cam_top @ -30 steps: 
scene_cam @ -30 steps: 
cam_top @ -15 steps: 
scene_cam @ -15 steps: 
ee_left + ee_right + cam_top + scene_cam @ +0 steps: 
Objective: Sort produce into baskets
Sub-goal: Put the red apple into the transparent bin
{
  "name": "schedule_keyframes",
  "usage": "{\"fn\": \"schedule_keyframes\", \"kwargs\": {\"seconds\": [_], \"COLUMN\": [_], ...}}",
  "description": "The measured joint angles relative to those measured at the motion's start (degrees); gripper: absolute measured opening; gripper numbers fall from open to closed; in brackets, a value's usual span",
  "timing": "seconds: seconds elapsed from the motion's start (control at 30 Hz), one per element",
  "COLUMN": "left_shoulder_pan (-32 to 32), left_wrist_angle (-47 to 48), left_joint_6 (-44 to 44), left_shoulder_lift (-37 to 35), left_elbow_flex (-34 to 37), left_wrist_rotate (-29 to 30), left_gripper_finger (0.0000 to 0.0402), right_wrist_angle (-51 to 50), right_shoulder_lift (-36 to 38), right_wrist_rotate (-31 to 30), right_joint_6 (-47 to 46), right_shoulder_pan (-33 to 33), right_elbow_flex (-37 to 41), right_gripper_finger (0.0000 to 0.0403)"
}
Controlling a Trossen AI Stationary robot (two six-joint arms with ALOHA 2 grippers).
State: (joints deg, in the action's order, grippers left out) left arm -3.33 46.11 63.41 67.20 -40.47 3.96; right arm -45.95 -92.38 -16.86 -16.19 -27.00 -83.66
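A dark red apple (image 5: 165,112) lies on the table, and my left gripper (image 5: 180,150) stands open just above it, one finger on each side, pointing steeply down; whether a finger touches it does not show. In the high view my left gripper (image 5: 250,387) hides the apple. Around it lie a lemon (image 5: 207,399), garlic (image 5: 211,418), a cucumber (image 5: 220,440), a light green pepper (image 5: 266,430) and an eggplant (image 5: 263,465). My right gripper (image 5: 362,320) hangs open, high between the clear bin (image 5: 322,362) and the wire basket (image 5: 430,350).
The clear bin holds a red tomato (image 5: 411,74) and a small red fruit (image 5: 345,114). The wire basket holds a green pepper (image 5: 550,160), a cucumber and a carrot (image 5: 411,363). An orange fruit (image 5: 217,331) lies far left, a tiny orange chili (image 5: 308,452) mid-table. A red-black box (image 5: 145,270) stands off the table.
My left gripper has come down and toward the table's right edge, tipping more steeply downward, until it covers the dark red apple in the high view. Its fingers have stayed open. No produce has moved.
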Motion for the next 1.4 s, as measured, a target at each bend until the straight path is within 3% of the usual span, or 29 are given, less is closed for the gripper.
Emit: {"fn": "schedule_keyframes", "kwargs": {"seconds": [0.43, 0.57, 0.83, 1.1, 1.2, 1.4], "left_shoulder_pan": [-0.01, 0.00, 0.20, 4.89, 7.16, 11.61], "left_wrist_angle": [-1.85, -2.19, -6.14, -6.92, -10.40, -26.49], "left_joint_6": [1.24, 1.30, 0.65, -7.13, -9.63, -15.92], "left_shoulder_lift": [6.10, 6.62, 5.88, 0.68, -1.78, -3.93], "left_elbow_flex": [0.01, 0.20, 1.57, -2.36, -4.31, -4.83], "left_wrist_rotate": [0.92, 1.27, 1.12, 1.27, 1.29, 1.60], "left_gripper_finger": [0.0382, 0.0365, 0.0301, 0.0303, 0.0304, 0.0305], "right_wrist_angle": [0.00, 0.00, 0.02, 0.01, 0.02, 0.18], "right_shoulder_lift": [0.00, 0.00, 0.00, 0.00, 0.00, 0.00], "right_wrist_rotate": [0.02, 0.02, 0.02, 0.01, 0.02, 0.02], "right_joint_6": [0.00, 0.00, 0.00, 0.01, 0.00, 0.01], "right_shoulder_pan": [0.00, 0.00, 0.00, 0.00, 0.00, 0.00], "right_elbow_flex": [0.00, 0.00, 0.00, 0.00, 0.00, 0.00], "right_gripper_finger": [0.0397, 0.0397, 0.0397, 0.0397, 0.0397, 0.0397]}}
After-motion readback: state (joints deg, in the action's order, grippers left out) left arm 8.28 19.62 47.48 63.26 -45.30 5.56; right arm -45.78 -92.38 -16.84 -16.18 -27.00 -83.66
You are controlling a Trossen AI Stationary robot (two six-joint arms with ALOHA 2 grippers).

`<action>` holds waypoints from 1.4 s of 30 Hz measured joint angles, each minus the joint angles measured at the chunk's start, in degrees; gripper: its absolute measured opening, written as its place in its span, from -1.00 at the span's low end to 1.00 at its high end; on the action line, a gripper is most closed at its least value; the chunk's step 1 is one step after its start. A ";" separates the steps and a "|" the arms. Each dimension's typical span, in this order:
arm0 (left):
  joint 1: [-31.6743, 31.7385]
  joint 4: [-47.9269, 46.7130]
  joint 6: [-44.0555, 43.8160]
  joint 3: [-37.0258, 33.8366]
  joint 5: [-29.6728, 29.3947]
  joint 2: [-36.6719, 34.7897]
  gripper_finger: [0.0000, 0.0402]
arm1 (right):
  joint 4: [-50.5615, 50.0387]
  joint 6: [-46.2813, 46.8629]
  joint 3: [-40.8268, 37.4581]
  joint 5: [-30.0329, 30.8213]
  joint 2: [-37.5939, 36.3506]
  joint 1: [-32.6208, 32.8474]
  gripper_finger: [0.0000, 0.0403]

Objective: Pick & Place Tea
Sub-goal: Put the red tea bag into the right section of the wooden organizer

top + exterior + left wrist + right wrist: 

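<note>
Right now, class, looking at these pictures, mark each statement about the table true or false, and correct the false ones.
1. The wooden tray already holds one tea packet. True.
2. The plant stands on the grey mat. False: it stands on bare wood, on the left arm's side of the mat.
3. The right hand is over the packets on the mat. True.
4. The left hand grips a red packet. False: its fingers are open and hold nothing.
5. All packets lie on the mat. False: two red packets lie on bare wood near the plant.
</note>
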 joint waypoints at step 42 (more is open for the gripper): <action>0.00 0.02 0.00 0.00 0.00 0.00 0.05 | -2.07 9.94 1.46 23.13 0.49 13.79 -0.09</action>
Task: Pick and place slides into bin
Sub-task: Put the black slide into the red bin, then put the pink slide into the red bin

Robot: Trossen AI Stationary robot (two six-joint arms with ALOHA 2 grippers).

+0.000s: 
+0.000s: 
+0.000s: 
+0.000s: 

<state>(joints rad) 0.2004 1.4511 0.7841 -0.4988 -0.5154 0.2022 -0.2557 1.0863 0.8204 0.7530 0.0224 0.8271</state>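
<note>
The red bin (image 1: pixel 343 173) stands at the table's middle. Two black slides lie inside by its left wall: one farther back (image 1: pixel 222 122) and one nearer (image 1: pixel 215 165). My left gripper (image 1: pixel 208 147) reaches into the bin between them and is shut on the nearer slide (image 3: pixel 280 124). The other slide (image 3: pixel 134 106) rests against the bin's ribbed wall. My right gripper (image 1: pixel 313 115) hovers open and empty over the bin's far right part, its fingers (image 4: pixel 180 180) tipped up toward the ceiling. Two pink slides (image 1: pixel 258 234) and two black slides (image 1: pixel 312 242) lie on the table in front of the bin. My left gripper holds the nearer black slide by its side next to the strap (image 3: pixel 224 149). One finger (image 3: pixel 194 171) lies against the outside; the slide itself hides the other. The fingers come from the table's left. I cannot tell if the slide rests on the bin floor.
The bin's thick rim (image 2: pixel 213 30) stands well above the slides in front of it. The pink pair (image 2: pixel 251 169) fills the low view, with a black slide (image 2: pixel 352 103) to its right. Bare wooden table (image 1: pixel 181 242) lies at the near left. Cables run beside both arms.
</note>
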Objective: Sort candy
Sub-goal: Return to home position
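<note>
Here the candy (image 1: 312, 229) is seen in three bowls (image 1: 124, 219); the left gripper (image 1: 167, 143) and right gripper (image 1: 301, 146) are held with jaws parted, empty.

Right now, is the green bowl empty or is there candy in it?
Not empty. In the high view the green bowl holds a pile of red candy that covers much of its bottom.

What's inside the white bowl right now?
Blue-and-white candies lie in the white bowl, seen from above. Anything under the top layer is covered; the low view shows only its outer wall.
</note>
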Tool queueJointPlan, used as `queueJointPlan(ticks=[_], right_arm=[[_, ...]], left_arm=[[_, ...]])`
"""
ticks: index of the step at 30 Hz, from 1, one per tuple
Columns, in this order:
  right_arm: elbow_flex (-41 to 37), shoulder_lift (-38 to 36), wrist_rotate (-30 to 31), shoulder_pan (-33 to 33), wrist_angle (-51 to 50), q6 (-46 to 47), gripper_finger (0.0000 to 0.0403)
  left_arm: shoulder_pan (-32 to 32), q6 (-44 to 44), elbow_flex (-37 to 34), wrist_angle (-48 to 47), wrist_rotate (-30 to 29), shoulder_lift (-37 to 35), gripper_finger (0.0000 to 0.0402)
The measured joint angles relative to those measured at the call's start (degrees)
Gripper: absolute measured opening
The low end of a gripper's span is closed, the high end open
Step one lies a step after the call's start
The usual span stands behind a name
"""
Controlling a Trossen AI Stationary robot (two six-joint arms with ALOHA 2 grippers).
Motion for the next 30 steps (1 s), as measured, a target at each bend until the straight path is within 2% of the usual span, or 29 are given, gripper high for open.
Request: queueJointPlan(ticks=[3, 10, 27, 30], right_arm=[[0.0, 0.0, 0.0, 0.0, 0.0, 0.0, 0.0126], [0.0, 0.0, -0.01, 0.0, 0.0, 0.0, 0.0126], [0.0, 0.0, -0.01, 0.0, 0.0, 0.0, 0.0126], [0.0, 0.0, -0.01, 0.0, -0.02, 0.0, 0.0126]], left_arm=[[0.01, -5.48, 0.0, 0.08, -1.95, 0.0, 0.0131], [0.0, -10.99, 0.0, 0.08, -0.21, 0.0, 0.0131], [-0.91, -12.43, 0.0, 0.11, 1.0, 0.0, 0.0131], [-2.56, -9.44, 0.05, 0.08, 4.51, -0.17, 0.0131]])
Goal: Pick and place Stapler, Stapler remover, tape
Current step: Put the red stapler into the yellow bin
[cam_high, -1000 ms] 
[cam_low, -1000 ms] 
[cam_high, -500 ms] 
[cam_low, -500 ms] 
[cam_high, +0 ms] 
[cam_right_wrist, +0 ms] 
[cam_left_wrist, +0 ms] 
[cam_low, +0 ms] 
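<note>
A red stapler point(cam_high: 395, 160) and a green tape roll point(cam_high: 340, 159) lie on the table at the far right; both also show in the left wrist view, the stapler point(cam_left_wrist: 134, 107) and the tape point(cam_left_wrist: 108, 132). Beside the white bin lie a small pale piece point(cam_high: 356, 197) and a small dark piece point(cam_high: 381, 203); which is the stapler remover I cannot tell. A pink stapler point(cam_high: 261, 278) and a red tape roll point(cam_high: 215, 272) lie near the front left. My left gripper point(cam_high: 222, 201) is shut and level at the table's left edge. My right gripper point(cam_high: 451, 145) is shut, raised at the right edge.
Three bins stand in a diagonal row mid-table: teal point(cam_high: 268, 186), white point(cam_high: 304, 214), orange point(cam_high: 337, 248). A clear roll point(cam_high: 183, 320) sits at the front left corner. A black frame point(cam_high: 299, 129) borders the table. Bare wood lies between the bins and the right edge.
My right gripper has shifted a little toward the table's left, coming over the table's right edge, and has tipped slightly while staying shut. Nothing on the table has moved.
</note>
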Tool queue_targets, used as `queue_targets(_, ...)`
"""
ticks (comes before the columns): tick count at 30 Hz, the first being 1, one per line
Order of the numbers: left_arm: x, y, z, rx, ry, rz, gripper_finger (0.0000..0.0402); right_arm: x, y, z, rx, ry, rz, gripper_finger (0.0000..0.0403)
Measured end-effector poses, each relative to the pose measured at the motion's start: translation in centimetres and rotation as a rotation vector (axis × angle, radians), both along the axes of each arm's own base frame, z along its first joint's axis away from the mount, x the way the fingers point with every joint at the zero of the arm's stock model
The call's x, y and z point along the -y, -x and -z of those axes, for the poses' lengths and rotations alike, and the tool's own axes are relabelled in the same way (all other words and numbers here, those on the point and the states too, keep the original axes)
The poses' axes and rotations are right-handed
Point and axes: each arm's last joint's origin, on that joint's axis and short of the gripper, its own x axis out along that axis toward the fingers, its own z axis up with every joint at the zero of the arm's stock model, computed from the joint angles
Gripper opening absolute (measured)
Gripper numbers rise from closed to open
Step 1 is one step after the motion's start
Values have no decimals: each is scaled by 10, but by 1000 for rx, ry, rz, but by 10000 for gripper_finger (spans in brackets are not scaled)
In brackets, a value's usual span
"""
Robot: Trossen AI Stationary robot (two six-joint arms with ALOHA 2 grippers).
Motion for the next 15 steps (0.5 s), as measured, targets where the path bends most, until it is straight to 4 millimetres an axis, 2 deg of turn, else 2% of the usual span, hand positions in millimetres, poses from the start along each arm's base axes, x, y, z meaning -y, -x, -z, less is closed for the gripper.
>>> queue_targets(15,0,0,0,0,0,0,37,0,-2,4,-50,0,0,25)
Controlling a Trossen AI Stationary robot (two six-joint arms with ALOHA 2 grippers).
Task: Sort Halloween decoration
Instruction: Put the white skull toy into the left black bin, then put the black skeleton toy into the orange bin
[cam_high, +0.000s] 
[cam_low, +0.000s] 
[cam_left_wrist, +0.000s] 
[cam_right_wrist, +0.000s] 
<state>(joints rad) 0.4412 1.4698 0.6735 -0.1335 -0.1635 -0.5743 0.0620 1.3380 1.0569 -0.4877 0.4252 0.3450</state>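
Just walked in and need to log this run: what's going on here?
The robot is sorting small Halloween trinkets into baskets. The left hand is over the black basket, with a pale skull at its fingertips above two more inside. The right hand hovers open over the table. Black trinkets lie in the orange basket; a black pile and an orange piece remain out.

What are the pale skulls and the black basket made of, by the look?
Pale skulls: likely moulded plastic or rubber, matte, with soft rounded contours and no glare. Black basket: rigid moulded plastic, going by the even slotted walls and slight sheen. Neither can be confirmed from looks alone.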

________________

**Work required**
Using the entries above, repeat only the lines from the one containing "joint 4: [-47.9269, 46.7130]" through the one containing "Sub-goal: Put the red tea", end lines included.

**Solution for this task**
  joint 4: [-47.9269, 46.7130]
  joint 6: [-44.0555, 43.8160]
  joint 3: [-37.0258, 33.8366]
  joint 5: [-29.6728, 29.3947]
  joint 2: [-36.6719, 34.7897]
  gripper_finger: [0.0000, 0.0402]
arm1 (right):
  joint 4: [-50.5615, 50.0387]
  joint 6: [-46.2813, 46.8629]
  joint 3: [-40.8268, 37.4581]
  joint 5: [-30.0329, 30.8213]
  joint 2: [-37.5939, 36.3506]
  joint 1: [-32.6208, 32.8474]
  gripper_finger: [0.0000, 0.0403]

Objective: Pick & Place Tea
Sub-goal: Put the red tea bag into the right section of the wooden organizer

None of the exercise remains to be done.